▶ [ACTION ITEM]:
When you reach the entries below, transcribe each line word for word.

MATERIAL SUPPLIED below:

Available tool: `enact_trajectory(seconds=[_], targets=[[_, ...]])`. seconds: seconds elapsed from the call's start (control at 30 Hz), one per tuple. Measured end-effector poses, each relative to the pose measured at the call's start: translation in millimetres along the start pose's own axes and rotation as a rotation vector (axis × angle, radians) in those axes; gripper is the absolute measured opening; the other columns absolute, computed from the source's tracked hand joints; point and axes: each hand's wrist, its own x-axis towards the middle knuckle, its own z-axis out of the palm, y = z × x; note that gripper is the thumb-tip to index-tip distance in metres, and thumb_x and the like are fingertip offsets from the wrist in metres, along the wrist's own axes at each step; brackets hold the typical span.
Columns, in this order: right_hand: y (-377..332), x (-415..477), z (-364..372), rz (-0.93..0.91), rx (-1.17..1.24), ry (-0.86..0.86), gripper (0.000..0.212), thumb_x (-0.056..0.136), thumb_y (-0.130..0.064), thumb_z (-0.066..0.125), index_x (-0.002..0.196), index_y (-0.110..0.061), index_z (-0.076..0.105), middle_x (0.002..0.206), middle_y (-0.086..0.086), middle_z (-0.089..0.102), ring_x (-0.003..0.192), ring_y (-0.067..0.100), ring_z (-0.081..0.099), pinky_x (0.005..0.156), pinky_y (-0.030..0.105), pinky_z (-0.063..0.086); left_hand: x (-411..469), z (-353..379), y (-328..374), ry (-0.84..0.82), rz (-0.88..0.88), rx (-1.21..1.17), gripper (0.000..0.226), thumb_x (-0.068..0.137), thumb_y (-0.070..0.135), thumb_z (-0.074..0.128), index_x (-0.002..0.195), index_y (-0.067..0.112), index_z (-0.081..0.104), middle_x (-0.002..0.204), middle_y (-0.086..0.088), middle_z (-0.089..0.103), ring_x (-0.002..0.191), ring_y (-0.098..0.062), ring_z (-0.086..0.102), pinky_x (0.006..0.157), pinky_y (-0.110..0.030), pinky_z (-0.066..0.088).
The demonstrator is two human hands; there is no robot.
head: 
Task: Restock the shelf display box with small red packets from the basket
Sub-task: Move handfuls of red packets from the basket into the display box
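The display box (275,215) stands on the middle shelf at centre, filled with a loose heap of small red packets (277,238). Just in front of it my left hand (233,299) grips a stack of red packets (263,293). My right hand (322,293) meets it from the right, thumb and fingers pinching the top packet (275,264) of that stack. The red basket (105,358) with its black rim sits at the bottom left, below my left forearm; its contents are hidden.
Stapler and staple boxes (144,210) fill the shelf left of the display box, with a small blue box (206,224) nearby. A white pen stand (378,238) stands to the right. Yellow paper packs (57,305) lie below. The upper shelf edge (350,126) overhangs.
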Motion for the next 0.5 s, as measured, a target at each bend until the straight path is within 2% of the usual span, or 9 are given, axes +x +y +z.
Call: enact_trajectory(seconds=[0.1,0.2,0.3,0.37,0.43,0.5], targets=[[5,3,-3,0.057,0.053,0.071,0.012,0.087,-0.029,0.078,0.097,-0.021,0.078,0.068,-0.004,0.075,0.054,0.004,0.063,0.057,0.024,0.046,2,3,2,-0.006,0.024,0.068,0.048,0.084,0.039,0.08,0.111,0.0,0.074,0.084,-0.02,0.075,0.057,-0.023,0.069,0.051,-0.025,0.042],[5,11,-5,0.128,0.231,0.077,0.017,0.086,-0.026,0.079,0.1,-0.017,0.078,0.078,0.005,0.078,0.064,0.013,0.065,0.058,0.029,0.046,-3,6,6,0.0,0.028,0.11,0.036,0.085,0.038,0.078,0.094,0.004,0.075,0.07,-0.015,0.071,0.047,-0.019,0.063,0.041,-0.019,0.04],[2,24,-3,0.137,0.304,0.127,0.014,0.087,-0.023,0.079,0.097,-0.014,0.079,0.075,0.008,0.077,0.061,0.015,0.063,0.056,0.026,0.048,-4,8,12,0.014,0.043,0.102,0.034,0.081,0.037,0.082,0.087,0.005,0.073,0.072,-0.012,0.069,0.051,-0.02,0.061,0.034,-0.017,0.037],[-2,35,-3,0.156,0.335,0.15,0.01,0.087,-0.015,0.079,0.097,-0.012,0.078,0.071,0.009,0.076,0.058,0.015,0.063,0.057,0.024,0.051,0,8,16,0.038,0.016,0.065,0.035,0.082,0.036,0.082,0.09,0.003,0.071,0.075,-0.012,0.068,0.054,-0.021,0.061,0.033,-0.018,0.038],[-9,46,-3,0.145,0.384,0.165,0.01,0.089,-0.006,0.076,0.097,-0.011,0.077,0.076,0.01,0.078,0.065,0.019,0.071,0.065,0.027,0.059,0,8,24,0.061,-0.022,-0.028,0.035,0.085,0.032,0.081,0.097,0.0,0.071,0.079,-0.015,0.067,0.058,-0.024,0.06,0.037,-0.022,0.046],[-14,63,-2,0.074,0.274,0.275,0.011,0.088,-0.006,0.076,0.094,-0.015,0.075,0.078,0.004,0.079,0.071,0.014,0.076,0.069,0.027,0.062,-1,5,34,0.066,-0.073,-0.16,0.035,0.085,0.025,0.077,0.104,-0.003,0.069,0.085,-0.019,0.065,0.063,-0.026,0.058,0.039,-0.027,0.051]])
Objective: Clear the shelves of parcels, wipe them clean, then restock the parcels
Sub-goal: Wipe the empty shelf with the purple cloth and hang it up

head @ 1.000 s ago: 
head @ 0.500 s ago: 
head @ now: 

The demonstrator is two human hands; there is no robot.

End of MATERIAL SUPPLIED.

▶ [RESPONSE AREA]:
Available tool: `enact_trajectory(seconds=[_], targets=[[_, ...]])`. seconds: seconds elapsed from the call's start (control at 30 Hz), one per tuple. Measured end-effector poses, each relative to the pose measured at the call's start: translation in millimetres along the start pose's own axes and rotation as a rotation vector (axis × angle, radians) in those axes; gripper is the absolute measured opening; the other columns absolute, computed from the source's tracked hand joints; point and axes: each hand's wrist, its own x-axis towards the middle knuckle, its own z-axis out of the palm, y = z × x; note that gripper is the thumb-tip to index-tip distance in metres, and thumb_x and the like are fingertip offsets from the wrist in metres, along the wrist's own axes at each step; brackets hold the typical span.
Columns, in this order: right_hand: y (-377..332), x (-415..477), z (-364..372), rz (-0.93..0.91), rx (-1.17..1.24), ry (-0.86..0.86), gripper (0.000..0.212), thumb_x (-0.056..0.136), thumb_y (-0.130..0.064), thumb_z (-0.066..0.125), index_x (-0.002..0.196), index_y (-0.110..0.061), index_z (-0.076..0.105), middle_x (0.002..0.206), middle_y (-0.086..0.086), middle_z (-0.089..0.102), ring_x (-0.003..0.192), ring_y (-0.067..0.100), ring_z (-0.081..0.099), pinky_x (0.005..0.156), pinky_y (-0.030..0.105), pinky_z (-0.063..0.086); left_hand: x (-411..469), z (-353..379), y (-328..374), ry (-0.84..0.82), rz (-0.88..0.88), rx (-1.21..1.17), gripper (0.000..0.226), thumb_x (-0.068..0.137), thumb_y (-0.070..0.135), thumb_z (-0.074..0.128), index_x (-0.002..0.195), index_y (-0.067..0.112), index_z (-0.081..0.104), middle_x (-0.002..0.204), middle_y (-0.086..0.088), middle_z (-0.089..0.103), ring_x (-0.002..0.191), ring_y (-0.098..0.062), ring_z (-0.086..0.102), pinky_x (0.006..0.157), pinky_y (-0.110..0.030), pinky_z (-0.066..0.088).
The demonstrator is two human hands; there is no robot.
head: 
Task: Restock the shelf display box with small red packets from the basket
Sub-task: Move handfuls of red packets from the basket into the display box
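The display box (275,215) stands on the middle shelf at centre, filled with a loose heap of small red packets (277,238). Just in front of it my left hand (233,299) grips a stack of red packets (263,293). My right hand (322,293) meets it from the right, thumb and fingers pinching the top packet (275,264) of that stack. The red basket (105,358) with its black rim sits at the bottom left, below my left forearm; its contents are hidden.
Stapler and staple boxes (144,210) fill the shelf left of the display box, with a small blue box (206,224) nearby. A white pen stand (378,238) stands to the right. Yellow paper packs (57,305) lie below. The upper shelf edge (350,126) overhangs.
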Motion for the next 0.5 s, as measured, a target at each bend until the straight path is within 2% of the usual span, or 9 are given, axes +x +y +z.
Call: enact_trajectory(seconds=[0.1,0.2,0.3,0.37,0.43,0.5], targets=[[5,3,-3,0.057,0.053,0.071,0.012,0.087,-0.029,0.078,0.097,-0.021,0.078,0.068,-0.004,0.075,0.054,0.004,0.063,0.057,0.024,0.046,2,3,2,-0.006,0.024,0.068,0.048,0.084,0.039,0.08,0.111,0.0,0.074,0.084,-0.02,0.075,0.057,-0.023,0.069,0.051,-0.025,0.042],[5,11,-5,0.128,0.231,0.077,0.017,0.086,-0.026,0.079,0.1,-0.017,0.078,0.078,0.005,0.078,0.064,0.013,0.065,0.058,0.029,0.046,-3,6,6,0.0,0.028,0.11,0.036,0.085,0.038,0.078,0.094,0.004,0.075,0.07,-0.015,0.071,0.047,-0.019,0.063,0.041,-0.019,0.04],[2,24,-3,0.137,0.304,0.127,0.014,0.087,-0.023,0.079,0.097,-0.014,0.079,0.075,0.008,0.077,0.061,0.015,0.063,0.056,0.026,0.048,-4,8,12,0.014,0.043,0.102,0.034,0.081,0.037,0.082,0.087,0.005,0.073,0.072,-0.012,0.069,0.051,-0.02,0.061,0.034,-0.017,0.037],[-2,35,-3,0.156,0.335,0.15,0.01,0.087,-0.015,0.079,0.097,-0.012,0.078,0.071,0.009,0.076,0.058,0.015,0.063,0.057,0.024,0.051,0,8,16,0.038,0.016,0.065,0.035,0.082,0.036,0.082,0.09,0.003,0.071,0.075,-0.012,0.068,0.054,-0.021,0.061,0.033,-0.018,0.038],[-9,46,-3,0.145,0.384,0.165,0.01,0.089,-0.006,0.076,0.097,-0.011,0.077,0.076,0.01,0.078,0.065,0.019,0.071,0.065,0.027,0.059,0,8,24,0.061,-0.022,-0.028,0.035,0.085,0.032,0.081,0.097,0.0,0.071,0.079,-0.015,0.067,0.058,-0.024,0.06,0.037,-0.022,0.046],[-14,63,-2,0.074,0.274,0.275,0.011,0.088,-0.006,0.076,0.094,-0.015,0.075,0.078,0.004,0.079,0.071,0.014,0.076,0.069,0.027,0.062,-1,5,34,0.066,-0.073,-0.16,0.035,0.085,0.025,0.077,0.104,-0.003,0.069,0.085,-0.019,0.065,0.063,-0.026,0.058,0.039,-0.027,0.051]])
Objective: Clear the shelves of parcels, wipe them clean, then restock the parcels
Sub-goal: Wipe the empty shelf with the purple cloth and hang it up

head @ 1.000 s ago: 
head @ 0.500 s ago: 
head @ now: 

The demonstrator is two human hands; there is no robot.

Now the exercise is finished.